There are a lot of conflicting stories, confusing articles, and talk about debt consolidation lenders. We will attempt here to clear up a bit of that confusion. Not all debt consolidation lenders are the same. Some of these companies are there to help you out, while others can hinder your debt management.
Debt consolidation lenders are in business to help you find the right debt solution. The company that is best for you is the one that listens. A good lender will begin by gaining some information from you. They will ask you to fill out paperwork listing your debts. Any mortgage, credit cards, car loan, or line of credit will need to be listed. You will also be asked on average how much you spend on utilities, eating out, groceries, incidental charges, etc. From there the debt consolidation lenders can help you determine which lines of credit need to be paid off and how this might occur.
The aim of the debt consolidation lenders is partly to sell you a loan. This is how they make their income from you.
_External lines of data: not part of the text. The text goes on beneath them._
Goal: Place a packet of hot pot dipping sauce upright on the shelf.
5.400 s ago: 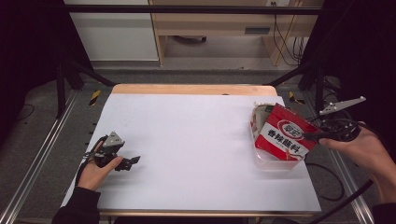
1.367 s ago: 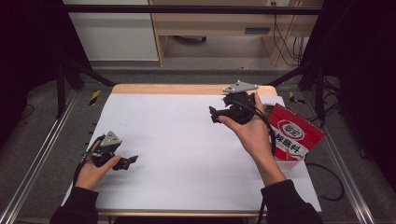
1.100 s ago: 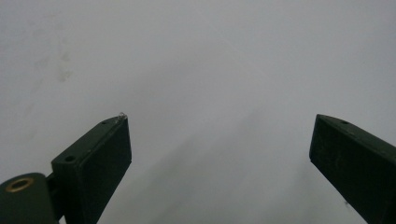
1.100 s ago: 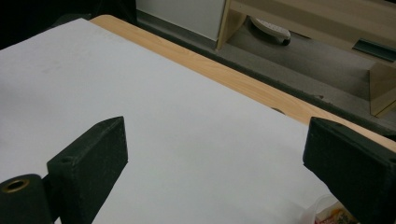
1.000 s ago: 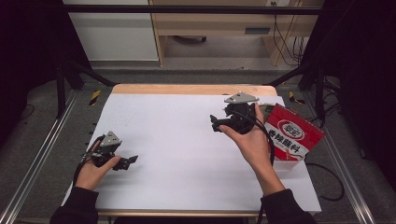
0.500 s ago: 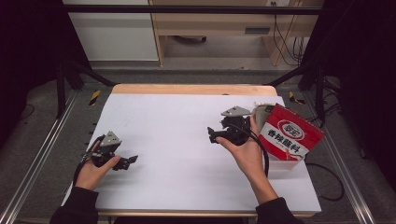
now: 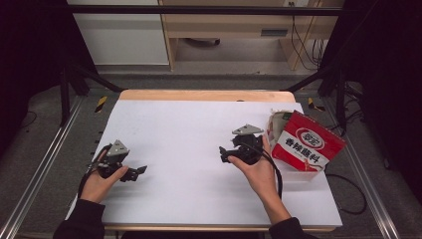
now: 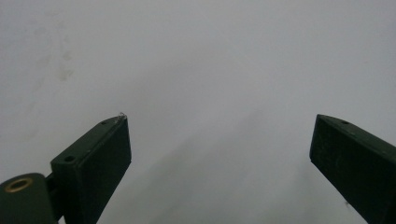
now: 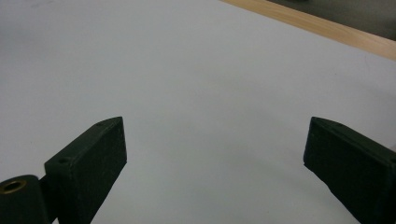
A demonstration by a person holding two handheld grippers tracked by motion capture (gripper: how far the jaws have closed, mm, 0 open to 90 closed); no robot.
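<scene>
Right gripper [image 7: 225, 154] swings back from the far edge, jaws wide and empty, beside the red bag [image 7: 309, 144] at the table's [image 7: 189, 124] right; left gripper [image 7: 135, 172] idles open, so the placing looks done.

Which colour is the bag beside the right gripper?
Red, with a white label band; the bag shows best in the high view.

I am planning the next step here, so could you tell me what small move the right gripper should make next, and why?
Probably turn the right gripper back toward the red and white printed packet. Its jaws stand wide open over bare white table, facing away from the packet, which lies just beside that hand.
</scene>
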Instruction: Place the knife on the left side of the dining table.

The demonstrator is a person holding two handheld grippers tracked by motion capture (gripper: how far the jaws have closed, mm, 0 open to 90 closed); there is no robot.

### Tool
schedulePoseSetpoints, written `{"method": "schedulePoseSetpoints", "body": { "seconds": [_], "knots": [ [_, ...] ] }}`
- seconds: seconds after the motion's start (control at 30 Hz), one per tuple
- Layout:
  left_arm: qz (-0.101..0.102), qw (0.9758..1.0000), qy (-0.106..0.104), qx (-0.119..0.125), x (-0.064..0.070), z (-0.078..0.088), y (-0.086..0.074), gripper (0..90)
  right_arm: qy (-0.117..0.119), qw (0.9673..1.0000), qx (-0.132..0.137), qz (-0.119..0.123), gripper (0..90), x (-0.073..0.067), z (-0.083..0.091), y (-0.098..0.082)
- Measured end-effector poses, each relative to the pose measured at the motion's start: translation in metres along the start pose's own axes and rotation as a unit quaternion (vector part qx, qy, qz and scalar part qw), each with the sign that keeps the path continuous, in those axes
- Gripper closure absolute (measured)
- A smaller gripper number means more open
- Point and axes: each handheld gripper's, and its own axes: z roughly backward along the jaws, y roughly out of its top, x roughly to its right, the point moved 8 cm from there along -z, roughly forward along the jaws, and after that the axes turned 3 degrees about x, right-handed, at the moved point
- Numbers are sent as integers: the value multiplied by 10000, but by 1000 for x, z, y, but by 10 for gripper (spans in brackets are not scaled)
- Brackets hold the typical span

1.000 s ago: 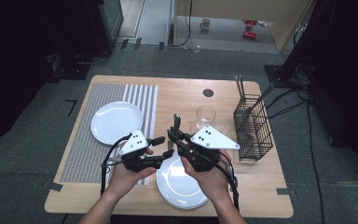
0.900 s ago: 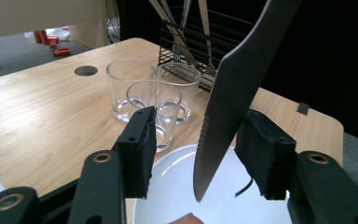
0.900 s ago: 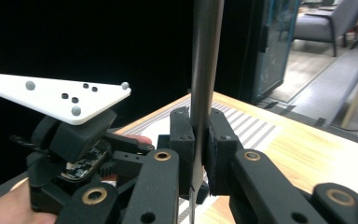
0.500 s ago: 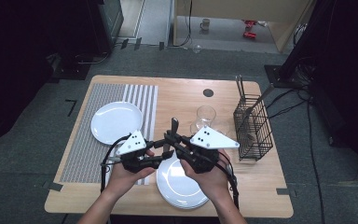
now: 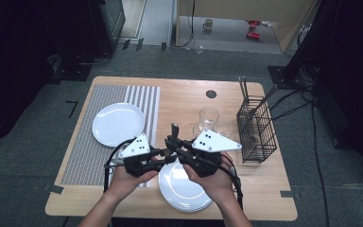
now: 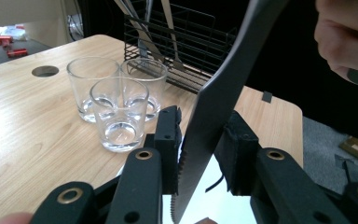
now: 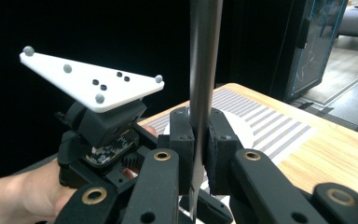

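In the high view, the left gripper and the right gripper are held close together above the near edge of the worktop, over a stack of white plates, with a dark knife standing upright between them. Another white plate lies on a striped mat, and a wire basket stands at the right. In the left gripper view, the knife's serrated blade is seen between the fingers, which have just been closing; one pad touches it while a gap remains at the other. Three glasses stand beyond. In the right gripper view, the knife is pinched firmly by the fingers and stands upright.
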Motion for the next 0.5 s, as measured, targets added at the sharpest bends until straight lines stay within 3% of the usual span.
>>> {"method": "schedulePoseSetpoints", "body": {
  "seconds": [0.1,0.17,0.3,0.37,0.5],
  "knots": [
    [-65,9999,47,-83,0,-2,-2,780,-28,10000,11,-78,821,3,-1,-2],
    [-141,9999,41,-72,0,-2,-3,865,-76,9999,18,-113,800,6,-2,-3],
    [-414,9991,25,-96,7,-3,-4,897,-75,9997,46,-211,798,7,-3,-4],
    [-406,9991,89,-34,7,-3,-2,899,-96,9993,110,-339,795,9,-2,-4],
    [-471,9986,229,103,5,-1,1,900,-210,9990,146,-377,778,8,-1,-5]
  ]
}}
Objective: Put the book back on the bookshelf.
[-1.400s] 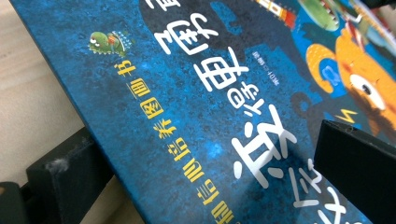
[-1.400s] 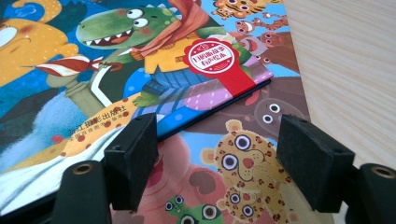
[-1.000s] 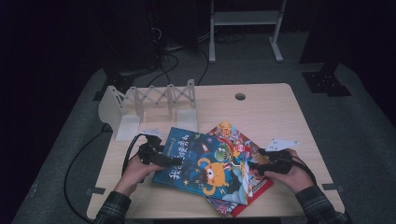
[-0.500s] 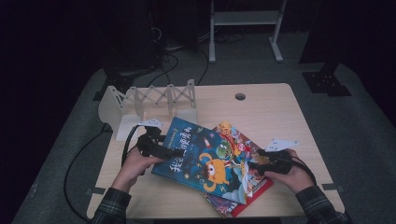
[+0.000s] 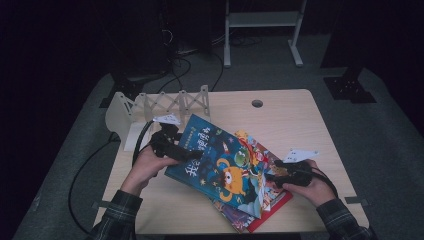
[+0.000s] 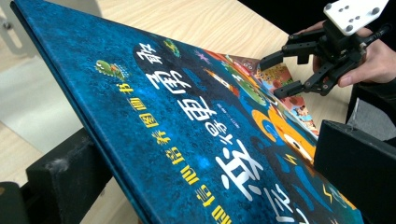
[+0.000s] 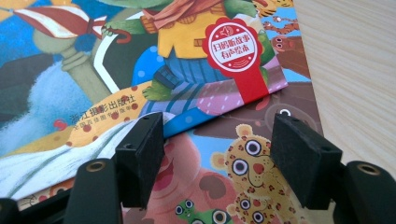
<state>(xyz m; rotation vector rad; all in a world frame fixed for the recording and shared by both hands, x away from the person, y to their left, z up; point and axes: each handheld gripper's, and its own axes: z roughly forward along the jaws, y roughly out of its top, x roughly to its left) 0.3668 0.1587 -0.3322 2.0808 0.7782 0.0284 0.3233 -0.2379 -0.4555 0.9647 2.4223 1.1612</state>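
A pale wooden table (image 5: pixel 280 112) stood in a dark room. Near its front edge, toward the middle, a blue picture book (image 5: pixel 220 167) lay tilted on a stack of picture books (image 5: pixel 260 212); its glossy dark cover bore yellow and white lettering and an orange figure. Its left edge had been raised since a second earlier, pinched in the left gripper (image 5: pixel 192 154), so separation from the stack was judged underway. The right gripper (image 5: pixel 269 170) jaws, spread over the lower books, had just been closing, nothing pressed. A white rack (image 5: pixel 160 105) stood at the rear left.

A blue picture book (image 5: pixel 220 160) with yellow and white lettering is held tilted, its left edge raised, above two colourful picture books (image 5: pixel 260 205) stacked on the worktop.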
Good companies will not sell you a loan if you do not need it. Instead they may charge you a fee for their services. This fee is for the debt consolidation lenders to approach your various creditors for a solution. They may get your debt reduced in what is called a payoff amount. If you can pay the creditor $2000 on a $3000 loan they may forgive the $1000 in order to get a little money from you.
Keep in mind that no creditor wants you to file for bankruptcy. If you file for bankruptcy they see none of the money they are owed. The debt consolidation lenders work with the creditors as a mediator so you do not have to try and work out a deal. In the end if a loan is the best way for you to pay off your debts you need to look at the interest rates and payment. You have the ultimate decision in signing for the loan or seeking a new solution.